8. "Highway Companion" (2006)
An older, wiser, more reflective trip through territory he's been traveling over from the start, it's a quieter ride than the first one he took with Jeff Lynne in the '80s ("Full Moon Fever"). But he's always had a soft spot for the understated ballad (see "Louisiana Rain" on his big breakthrough) and a few here rate with Petty's best, especially the stark, acoustic "Square One." And the moments that do rock are nothing to sneeze at, either, least of all "Flirting With Time," where jangle-rocking verses give way to a stomping chorus hook that hits like Sonny Bono gone garage-rock.

9. "Wildflowers" (1994)
Bringing in Rick Rubin for his second solo album may have been among the smarter moves Tom Petty's ever made. As hyped as Johnny Cash's Rubin albums were, his less is more approach works even better here, from the understated folk-rock beauty of the title track, a disarmingly heartfelt tribute to a friend who belongs among the wildflowers, far from "your troubles and worries," to the almost hip-hop flavor of the drum track on his last big hit, "You Don't Know How It Feels." And when it does kick in, it kicks in like a champ with the Heartbreakers crashing the party on "You Wreck Me," one of Petty's best garage-rock throwbacks, and Mike Campbell tearing it up on guitar on the blues-rocking swagger of "Honey Bee."

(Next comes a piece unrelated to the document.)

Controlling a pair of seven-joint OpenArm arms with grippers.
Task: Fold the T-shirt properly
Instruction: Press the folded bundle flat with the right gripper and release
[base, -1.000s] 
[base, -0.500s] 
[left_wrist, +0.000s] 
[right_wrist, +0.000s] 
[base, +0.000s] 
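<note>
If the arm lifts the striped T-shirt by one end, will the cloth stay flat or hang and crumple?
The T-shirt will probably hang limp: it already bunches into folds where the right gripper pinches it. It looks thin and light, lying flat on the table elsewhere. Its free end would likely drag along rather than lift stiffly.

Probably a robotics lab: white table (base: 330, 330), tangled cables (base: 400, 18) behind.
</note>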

10. "You're Gonna Get It!" (1978)
Petty's first Top 40 album occupies on awkward moment in the catalog, sandwiched as it is between the spirited debut that came before and the towering masterpiece that followed. But it's hard to picture anybody calling this a sophomore slump. For one, it features two of Petty's most memorable singles - jangle-rocking "Listen To Her Heart," with its infamous opening line, "You think you're gonna take her away with your money and your cocaine," and the raucous, self-assured "I Need To Know." But even it's lesser known moments still sound great three  decades later. The album cover's pretty ugly, though.

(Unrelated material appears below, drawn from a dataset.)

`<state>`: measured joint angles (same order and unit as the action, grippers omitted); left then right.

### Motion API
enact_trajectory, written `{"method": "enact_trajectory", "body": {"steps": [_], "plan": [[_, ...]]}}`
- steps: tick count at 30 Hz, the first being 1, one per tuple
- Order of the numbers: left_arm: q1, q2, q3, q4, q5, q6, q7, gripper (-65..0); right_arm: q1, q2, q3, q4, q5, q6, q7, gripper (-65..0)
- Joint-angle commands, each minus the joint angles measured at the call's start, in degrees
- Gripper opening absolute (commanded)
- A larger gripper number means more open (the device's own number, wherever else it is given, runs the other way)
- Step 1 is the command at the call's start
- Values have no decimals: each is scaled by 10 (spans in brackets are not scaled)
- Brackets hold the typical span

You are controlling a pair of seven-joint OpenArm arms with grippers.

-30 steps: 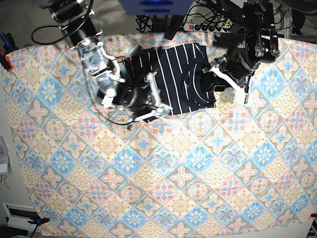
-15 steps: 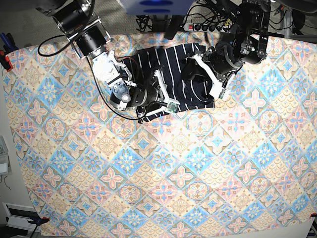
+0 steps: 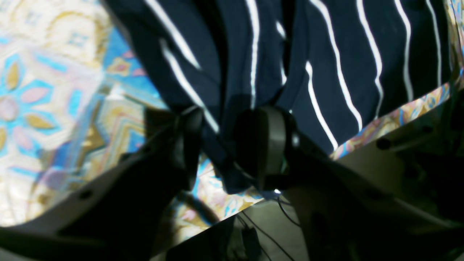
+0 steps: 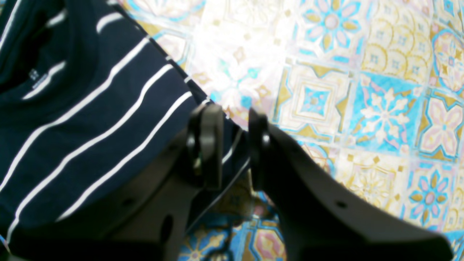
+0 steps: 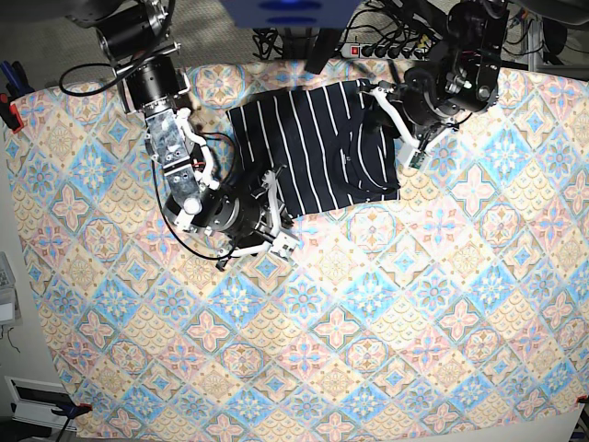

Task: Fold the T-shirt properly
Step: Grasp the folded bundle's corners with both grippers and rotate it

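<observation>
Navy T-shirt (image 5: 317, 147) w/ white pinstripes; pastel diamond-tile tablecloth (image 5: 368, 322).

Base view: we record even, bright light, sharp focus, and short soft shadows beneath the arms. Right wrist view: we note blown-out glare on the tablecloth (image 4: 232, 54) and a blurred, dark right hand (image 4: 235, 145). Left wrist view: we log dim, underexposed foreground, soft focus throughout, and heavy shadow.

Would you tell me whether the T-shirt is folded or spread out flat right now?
Folded, partly: the T-shirt lies as a compact rectangle, sleeves tucked away, collar inside.
</observation>
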<state>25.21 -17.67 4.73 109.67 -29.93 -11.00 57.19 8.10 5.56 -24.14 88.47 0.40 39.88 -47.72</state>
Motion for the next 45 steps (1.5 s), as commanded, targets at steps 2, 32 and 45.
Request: {"method": "enact_trajectory", "body": {"steps": [2, 32, 45], "plan": [[9, -3, 1, 40, -4, -6, -10, -410, 14, -3, 3, 6, 9, 1, 14, -529], [-46, -33, 133, -85, 135, -4, -10, -515, 101, -9, -2, -262, 9, 1, 29, -530], [-165, -33, 132, -159, 140, -3, -11, -515, -12, 110, 0, -125, 9, 1, 15, -595]]}}
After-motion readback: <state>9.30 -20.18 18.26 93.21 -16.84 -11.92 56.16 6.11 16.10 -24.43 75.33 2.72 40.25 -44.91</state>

11. "Full Moon Fever" (1989)
Sometimes people's biggest albums are their biggest albums for a reason. And in Petty's case, it's more about the hooks than Lynne's production, which is better - or, if nothing else, more sympathetic -- on "Highway Companion." While it's hardly Petty's most consistent album, side one features three Top 40 hits (including one of Petty's best, "I Won't Back Down"). And a few of the album cuts are just as good, from a spirited cover of the Byrds song "Feel A Whole Lot Better" that practically redefines faithful to the playful folk-rock charms of "Yer So Bad."

12. "Long After Dark" (1982)
Petty met the New Wave era head-on with the keyboard-driven "You Got Lucky," sneering his way through a playful kiss-off to a former flame whose chorus hook reminds her, "You got lucky, baby, when I found you." The album's other big hit single, "Change of Heart," rocks like an outtake from "Damn the Torpedoes" with tougher guitars and more sneers, while "A One Story Town" establishes the tone for nearly everything that follows by letting the jangle of their early efforts color chugging, post-Ramones guitar crunch. Viewed as something of a disappointment at the time, it's held up surprisingly well.